Work order: Copy, word for word, each line of the data below from the first through the line containing "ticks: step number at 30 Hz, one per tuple", and stop there.

Supplied data:
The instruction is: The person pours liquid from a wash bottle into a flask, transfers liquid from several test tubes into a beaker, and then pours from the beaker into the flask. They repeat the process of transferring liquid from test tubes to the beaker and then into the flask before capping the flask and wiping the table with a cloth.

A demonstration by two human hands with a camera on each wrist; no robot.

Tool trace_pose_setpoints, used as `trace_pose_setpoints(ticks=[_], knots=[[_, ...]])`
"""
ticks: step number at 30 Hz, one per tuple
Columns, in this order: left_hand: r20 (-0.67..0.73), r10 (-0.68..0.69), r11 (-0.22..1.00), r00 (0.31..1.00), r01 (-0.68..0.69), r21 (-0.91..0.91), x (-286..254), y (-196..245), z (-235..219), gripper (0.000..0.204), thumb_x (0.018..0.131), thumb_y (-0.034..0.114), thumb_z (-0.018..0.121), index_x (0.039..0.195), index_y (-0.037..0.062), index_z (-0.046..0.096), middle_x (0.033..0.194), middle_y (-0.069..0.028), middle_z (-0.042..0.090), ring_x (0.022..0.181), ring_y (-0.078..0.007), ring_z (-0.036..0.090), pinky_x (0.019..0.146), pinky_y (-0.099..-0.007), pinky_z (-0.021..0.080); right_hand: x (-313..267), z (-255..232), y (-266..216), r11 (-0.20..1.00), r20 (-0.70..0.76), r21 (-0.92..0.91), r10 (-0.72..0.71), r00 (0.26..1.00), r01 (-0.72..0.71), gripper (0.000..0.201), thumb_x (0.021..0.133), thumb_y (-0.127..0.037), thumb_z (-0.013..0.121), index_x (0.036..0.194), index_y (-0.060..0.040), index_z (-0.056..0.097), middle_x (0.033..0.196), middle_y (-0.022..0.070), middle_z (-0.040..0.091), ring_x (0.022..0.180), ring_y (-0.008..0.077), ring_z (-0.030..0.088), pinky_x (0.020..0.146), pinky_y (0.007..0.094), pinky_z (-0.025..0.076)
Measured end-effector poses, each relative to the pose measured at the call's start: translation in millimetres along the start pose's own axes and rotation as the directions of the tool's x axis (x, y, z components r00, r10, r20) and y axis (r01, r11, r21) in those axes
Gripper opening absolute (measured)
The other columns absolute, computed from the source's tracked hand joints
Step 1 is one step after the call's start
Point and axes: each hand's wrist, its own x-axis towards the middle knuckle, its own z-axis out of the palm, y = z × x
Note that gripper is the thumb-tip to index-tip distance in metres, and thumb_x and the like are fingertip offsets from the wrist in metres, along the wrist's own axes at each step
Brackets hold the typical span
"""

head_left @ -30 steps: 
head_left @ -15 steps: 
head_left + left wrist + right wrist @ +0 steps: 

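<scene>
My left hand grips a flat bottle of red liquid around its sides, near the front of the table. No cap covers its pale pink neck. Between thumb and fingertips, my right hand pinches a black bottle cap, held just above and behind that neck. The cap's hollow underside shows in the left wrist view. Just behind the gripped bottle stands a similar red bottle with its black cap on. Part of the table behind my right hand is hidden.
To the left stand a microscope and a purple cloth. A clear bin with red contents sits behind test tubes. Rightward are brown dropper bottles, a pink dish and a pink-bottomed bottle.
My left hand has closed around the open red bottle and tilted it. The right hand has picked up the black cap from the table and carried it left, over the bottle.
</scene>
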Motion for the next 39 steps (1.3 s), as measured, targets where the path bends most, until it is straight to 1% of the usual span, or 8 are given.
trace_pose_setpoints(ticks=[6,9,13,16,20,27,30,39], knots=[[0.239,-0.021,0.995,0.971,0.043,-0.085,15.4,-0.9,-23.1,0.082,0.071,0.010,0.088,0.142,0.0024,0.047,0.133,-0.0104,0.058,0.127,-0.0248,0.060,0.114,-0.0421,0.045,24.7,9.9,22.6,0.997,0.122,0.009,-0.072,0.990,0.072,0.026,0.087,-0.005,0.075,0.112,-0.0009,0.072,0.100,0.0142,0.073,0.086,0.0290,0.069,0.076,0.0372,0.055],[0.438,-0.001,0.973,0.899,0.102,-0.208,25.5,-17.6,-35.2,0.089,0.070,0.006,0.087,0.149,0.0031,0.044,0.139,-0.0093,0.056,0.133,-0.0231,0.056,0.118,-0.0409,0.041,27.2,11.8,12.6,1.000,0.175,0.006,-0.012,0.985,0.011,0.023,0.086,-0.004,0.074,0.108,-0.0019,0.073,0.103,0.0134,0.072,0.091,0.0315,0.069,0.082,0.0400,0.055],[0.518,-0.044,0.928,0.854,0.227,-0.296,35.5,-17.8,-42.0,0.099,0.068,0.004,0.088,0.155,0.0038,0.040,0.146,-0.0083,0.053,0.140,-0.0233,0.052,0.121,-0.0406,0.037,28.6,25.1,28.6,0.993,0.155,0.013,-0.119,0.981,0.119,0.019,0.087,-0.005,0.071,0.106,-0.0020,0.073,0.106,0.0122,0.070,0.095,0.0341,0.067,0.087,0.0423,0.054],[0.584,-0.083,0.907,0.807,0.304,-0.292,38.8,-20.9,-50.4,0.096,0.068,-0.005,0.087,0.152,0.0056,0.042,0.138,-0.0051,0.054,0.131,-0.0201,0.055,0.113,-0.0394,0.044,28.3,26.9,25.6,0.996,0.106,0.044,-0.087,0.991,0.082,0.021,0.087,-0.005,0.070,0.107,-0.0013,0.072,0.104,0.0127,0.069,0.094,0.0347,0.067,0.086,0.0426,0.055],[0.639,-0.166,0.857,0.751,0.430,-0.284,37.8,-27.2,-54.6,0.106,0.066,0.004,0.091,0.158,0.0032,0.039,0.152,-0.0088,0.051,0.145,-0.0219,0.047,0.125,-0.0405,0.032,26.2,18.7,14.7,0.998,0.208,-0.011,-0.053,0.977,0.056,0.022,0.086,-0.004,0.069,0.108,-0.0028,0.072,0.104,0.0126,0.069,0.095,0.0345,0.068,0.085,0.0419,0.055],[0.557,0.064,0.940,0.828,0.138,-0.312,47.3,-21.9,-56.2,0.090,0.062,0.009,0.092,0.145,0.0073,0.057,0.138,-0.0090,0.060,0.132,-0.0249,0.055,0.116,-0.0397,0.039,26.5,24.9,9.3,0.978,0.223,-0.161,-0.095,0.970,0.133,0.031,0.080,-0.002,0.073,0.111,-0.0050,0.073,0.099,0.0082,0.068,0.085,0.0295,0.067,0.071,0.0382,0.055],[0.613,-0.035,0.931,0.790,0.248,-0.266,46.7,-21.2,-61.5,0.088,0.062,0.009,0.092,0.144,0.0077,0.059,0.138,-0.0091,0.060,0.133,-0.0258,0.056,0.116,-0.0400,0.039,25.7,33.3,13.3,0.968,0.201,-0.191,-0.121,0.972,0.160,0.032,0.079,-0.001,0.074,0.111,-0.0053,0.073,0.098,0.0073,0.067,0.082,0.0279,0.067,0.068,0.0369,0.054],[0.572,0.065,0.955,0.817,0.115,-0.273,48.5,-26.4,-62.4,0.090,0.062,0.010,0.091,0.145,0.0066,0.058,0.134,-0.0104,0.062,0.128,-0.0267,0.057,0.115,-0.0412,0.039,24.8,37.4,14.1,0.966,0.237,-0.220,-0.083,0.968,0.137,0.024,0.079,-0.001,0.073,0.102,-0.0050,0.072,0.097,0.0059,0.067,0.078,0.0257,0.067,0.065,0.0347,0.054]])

Expected answer:
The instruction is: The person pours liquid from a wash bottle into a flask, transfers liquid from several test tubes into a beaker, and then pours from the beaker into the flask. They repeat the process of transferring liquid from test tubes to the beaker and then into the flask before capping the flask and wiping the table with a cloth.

A demonstration by two human hands with a camera on each wrist; no robot.

Tool trace_pose_setpoints, used as `trace_pose_setpoints(ticks=[_], knots=[[_, ...]])`
"""
ticks: step number at 30 Hz, one per tuple

The response to this exercise is done.